Cidades Proibidas
Imagens da Cidade Proibida revelam a sua íntima relação morfológica com a grande Pequim. Situada no coração da atual metrópole, esta imponente fortaleza materializa o centro histórico e cultural, localizado estrategicamente no eixo norte-sul da capital chinesa. O desenho urbano, alinhado com princípios do feng shui, posiciona a Cidade Proibida como núcleo de autoridade, rodeada por uma muralha e um fosso que demarcam o seu isolamento e proeminência. Desde a construção em 1420 até a abertura ao público em 1949, além da família imperial, apenas altos funcionários e criados tiveram o privilégio de viver no seu interior. Esta exclusividade conferia ao local o caráter de símbolo do poder e do mistério do império chinês.

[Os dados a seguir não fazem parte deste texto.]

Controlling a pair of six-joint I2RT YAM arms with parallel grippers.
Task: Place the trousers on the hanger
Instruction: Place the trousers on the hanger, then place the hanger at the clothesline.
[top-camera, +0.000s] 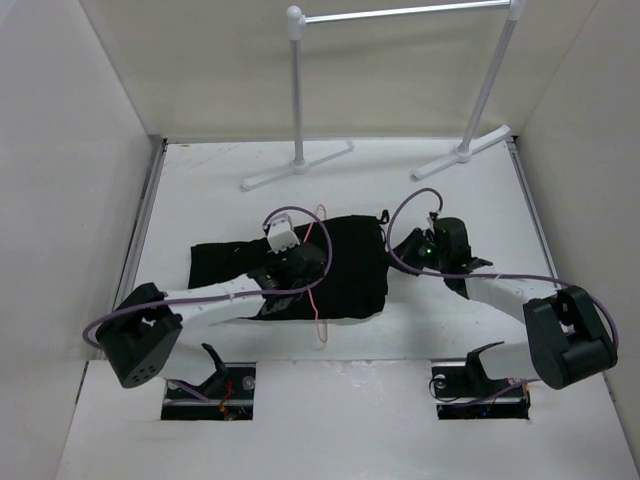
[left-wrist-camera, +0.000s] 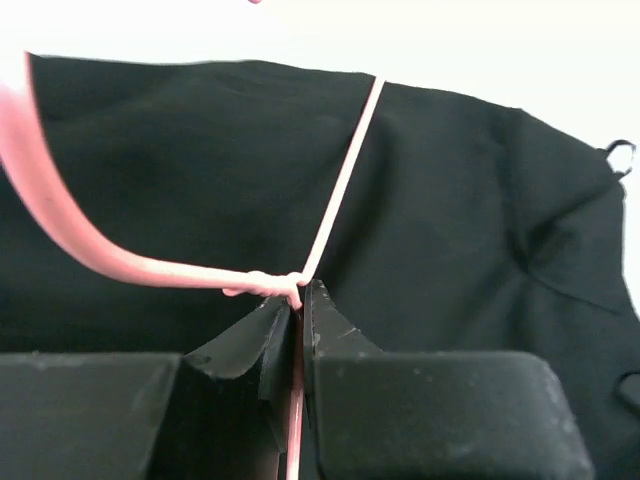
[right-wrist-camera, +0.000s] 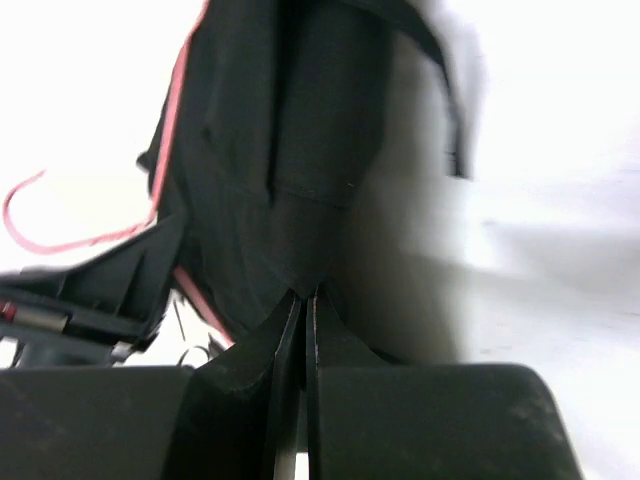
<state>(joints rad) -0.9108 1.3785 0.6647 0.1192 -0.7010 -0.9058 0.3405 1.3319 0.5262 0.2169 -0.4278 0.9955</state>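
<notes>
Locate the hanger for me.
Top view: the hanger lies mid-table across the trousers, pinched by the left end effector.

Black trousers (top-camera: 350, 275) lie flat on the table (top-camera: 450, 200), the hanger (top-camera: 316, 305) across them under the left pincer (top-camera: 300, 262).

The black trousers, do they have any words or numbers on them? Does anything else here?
No words, numbers or signs can be read anywhere.
The trousers: plain black, no label showing.
The hanger and the white rail: bare.
The right wrist view is partly blurred.
</notes>
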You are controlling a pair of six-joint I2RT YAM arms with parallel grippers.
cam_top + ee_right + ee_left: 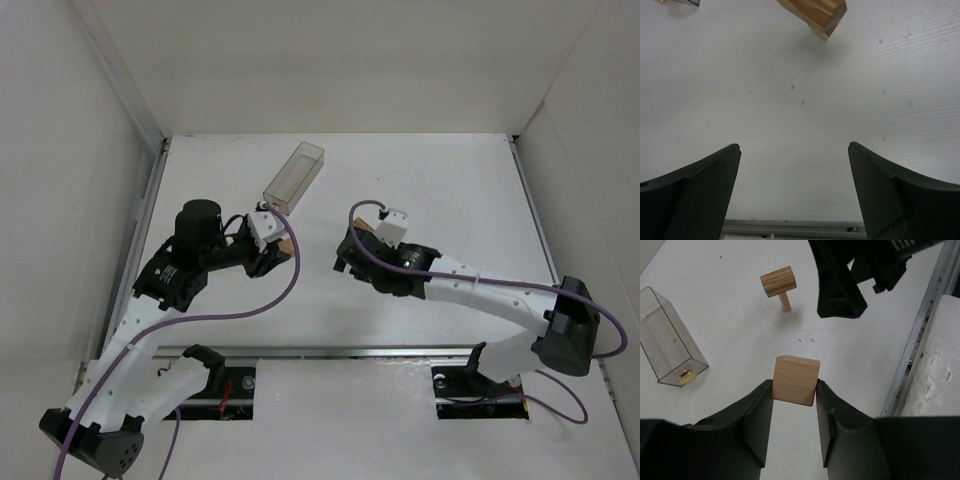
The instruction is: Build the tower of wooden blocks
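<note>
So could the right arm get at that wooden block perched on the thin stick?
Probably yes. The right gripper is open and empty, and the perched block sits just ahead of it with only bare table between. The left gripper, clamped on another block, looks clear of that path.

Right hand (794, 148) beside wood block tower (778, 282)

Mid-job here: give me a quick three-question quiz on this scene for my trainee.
1. True or false: the right gripper is holding a block.
2. What does the left gripper clamp? A) a wooden block B) a cup C) nothing
3. Fill in: in the left wrist view, the clear box lies to the ___ of the held block.

Key: 1 false, the right gripper's jaws stand open and empty; 2 A; 3 left.
</note>
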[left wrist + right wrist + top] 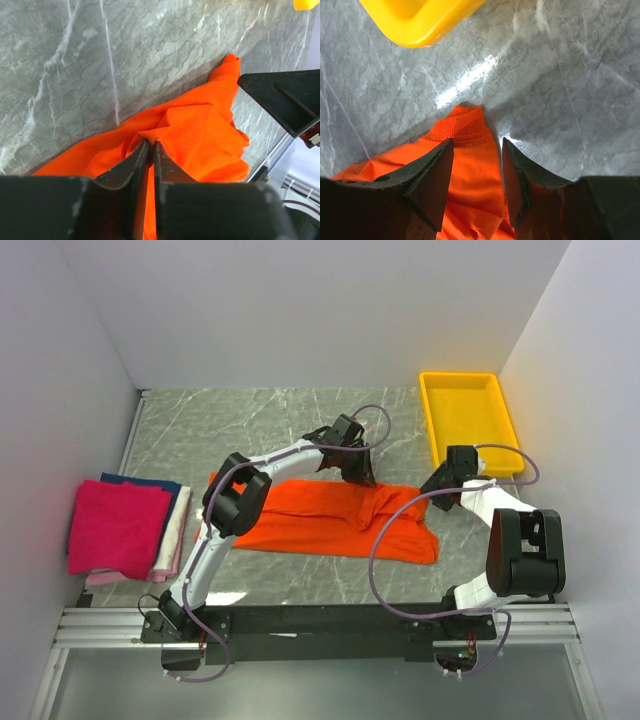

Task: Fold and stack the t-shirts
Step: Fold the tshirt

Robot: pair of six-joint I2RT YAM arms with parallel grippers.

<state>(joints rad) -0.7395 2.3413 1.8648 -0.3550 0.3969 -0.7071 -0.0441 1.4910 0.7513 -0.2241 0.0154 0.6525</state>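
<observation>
Pinching a raised ridge of the orange shirt (320,520), my left gripper (151,144) has its jaws drawn almost together with cloth caught between the tips. I judge this hold, near the shirt's far edge, is meant to lift that edge for a fold. My right gripper (477,142) hovers with jaws wide apart, one on each side of a ribbed edge at the shirt's right end. It grips nothing; I read it as lined up to take that end so both arms can carry the fold together.

The shirt lies crumpled and spread across the middle of the table (250,420), in front of both arm bases. A stack (118,528) of folded shirts sits well apart at the left, magenta on top, dark blue and pale edges showing beneath. A yellow tray (465,420) rests at the far right.

The table is grey and marble-patterned, with glossy highlights. Plain white walls (300,310) enclose three sides.
</observation>
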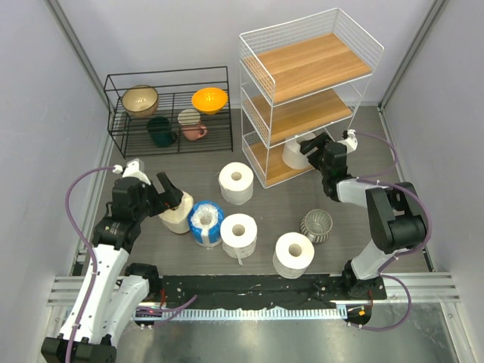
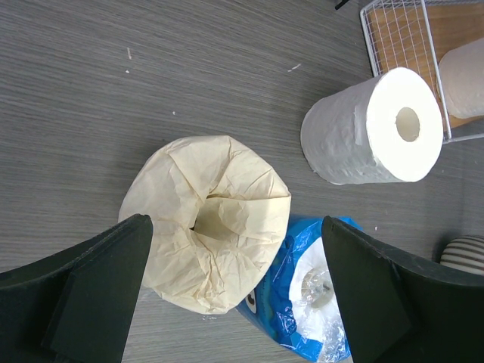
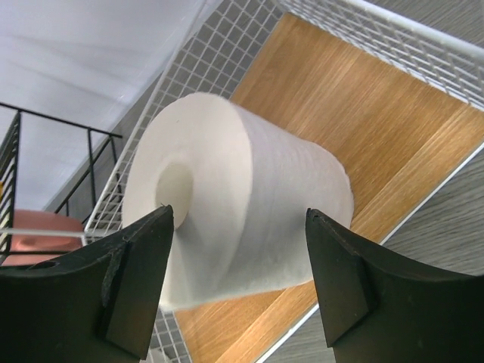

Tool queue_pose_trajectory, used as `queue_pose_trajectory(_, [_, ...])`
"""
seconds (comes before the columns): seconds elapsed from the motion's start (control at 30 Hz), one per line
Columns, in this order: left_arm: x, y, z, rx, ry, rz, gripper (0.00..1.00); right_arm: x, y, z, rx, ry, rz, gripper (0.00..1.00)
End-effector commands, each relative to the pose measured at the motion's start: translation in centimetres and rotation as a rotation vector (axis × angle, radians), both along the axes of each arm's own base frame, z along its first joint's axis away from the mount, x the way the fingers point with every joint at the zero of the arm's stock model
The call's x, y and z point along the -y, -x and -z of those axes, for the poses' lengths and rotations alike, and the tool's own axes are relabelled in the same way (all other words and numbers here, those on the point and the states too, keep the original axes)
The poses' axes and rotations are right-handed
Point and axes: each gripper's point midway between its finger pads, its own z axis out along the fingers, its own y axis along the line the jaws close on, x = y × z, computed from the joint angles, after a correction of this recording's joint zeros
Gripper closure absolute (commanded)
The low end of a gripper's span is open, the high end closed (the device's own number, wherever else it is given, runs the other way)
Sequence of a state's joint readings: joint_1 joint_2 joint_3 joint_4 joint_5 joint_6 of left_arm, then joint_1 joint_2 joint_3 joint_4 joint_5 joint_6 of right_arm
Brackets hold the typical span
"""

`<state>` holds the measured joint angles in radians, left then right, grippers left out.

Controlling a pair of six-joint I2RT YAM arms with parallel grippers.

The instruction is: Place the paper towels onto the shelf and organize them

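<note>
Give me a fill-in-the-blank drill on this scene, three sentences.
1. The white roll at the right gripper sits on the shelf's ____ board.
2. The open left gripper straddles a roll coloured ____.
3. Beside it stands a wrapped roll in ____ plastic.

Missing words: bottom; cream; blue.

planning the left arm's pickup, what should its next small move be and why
Probably ease down and close the left gripper on the cream roll: its open jaws straddle that upright roll, though the blue-wrapped roll sits close beside it.
</note>
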<state>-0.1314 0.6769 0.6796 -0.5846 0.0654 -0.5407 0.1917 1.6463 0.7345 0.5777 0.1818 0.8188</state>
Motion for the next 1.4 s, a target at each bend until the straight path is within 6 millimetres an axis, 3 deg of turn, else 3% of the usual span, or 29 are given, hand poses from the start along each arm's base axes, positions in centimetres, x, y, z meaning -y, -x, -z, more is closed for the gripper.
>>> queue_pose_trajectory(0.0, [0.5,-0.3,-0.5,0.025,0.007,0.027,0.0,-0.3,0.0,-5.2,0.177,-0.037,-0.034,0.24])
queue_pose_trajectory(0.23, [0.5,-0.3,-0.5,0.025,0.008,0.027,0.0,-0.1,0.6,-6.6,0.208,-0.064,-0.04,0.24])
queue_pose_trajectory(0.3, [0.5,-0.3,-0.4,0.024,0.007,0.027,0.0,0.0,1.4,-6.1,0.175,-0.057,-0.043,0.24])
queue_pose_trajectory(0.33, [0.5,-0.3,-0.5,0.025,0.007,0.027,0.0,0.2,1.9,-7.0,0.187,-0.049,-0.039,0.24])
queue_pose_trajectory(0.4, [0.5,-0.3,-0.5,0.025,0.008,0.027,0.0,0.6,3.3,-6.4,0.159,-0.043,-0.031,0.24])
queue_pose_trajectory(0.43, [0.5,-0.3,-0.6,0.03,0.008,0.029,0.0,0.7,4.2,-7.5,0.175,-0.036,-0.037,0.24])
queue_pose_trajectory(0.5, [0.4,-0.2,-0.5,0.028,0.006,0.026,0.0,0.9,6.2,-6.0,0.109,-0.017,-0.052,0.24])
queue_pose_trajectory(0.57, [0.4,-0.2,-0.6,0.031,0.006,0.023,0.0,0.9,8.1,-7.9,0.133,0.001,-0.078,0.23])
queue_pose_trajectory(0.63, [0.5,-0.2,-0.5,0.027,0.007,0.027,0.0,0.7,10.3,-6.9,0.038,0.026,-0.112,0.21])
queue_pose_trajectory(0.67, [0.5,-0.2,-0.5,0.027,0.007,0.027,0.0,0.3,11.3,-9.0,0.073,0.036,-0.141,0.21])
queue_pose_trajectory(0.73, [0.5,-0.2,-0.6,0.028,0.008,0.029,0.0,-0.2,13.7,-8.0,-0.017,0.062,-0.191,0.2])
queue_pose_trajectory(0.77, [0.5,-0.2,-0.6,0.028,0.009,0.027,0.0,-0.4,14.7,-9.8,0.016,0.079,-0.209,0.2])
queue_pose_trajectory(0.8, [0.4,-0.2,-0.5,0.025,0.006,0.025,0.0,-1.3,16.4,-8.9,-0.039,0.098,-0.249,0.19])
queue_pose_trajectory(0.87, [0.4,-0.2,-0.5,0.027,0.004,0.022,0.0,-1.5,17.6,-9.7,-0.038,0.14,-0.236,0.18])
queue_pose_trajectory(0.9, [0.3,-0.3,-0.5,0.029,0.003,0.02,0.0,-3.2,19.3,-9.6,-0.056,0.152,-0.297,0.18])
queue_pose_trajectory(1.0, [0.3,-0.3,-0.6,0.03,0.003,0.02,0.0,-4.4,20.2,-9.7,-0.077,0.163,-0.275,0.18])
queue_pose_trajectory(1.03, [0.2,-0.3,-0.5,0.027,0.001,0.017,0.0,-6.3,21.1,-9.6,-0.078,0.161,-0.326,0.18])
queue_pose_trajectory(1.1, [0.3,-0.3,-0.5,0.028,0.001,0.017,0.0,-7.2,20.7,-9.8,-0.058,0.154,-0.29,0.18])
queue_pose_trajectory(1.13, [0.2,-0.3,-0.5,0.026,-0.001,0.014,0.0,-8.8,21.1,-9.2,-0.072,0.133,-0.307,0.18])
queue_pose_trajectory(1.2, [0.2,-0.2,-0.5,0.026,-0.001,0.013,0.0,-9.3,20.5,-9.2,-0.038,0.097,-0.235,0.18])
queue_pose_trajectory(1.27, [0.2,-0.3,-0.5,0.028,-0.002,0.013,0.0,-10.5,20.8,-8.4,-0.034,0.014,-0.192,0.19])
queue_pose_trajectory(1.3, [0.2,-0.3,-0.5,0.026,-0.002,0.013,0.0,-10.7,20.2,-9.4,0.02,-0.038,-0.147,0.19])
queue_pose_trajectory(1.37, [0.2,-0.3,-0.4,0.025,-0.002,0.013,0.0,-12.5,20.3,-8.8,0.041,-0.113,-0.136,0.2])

Há, como se sabe, muitas cidades proibidas no mundo inteiro. Istambul, que foi Bizâncio e, antes disso, Constantinopla, abriga o palácio de Topkapı, escrito assim mesmo, sem ponto no "i", uma característica da reforma do alfabeto posta em prática por Atatürk. Quem visitar esta residência, durante séculos, dos sultões otomanos deliciar-se-á com as histórias de poder e traição, com intrigas palacianas que percorriam os corredores opulentamente decorados. As salas do harém, em particular, revelam um mundo à parte, onde o esplendor arquitetónico se misturava com o drama humano, realçando o fascínio que envolve estes espaços historicamente tão exclusivos.

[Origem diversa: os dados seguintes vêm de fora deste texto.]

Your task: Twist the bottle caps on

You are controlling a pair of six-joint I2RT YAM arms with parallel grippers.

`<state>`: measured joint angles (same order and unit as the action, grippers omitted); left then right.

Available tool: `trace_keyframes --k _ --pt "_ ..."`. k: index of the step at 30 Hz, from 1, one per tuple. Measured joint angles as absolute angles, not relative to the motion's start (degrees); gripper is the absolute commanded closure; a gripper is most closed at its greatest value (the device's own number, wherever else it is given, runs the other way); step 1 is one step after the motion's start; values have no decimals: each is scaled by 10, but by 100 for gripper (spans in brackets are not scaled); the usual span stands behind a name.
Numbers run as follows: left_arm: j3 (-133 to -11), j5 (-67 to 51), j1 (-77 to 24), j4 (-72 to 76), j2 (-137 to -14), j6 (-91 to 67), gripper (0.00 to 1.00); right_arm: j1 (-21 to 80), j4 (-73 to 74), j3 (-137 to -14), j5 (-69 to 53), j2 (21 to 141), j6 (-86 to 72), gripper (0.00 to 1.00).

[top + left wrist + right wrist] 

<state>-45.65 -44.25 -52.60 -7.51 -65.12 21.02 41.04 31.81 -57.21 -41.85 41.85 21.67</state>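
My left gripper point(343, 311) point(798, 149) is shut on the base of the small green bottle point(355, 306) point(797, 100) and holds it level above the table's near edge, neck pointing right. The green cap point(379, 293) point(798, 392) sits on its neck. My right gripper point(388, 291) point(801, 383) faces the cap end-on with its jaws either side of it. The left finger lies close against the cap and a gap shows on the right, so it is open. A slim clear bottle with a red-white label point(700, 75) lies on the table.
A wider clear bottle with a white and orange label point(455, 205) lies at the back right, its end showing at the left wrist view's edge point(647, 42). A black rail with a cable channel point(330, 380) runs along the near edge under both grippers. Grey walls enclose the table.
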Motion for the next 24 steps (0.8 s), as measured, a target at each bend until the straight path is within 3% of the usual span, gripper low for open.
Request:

Geralmente as cidades proibidas são bonitas, bem tratadas, aparecem em revistas e têm uma aura de mistério. Podem não estar fechadas a sete chaves, mas há outro tipo de trancas. Encontram-se muitas zonas urbanas onde a “proibição” persiste e se intensifica, devido à conquista económica do espaço. Em São Paulo, áreas como a Paulista, a Augusta e a Óscar Freire servem como exemplo de espaços públicos economicamente inacessíveis para muitos. São áreas em que se concentram habitação e estabelecimentos de alto padrão, funcionando quase como clubes VIP urbanos, onde a entrada é permitida, mas o proveito é exclusivo de poucos.
Outro fenómeno a considerar é o das cidades "cinzentas", tal como o são vários bairros de Bratislava, com edifícios padronizados, produto da indústria de prefabricação pesada, alinhados conforme os caminhos de gruas. Conhecidos como paneláks, aparecem pouco em fotos, reflexo da tendência de representação visual nos mass media e no turismo. Sem prejuízo do crescente interesse na exploração e documentação do urbanismo e arquitetura da era socialista, importa questionar sobre os hábitos de quem vive em lugares aparentemente tão pouco personalizados.

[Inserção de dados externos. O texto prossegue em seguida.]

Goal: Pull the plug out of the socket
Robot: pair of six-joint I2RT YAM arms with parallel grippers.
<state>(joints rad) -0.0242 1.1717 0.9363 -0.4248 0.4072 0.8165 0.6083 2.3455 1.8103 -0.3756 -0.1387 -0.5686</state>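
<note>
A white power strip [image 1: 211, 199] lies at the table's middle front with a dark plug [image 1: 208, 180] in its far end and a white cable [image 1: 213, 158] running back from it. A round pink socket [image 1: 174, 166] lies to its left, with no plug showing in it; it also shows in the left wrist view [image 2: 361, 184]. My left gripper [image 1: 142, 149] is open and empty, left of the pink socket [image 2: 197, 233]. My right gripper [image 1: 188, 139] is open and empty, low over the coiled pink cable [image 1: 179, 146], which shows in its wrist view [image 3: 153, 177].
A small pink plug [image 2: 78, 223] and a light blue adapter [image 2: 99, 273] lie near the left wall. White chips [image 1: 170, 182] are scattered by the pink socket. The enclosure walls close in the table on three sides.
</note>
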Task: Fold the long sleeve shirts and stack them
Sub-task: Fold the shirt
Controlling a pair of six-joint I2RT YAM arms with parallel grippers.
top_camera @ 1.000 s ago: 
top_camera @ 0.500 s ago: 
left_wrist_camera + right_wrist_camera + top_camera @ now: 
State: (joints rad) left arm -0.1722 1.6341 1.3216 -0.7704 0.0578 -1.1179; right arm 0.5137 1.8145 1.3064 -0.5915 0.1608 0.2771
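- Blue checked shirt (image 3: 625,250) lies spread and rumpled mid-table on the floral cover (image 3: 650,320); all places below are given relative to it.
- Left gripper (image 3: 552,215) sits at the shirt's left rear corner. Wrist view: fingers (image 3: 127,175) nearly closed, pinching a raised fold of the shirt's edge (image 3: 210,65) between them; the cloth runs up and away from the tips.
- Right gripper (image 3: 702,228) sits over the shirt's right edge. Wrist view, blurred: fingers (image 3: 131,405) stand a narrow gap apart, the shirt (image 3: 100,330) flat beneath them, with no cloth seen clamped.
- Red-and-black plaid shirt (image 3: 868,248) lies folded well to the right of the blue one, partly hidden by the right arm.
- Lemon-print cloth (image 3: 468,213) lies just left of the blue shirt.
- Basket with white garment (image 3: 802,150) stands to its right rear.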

Coisa muito diferente ocorre nos bairros de lata, nas favelas, nos musseques, nas cidades de caniço, designações - que divergem, conforme a geografia - da realidade não muito distante dos bairros menos atrativos, socioeconomicamente desfavorecidos. Em 1976, Ettore Scola dirigiu "Feios, Porcos e Maus", uma belíssima sátira social que, ao retratar a vida de uma família numerosa e disfuncional em condições precárias nos subúrbios de Roma, realça a universalidade da marginalização. Nos últimos anos, as Covas da Moura emergiram em telenovelas como cenários, refletindo uma nova perspetiva sobre estas comunidades. Os contextos de adversidade revelam-se também, de modo curioso, como interessantes backgrounds para a fotografia de moda e para a exploração de novas estéticas..
A foto é da National Geographic.
A pinta que , há quase 100 anos, o Pai dos Turcos enendeu não colocar no "i" de Topkapı foi agora acrescentada, a título de reparação alfabética, ao ponto final do texto.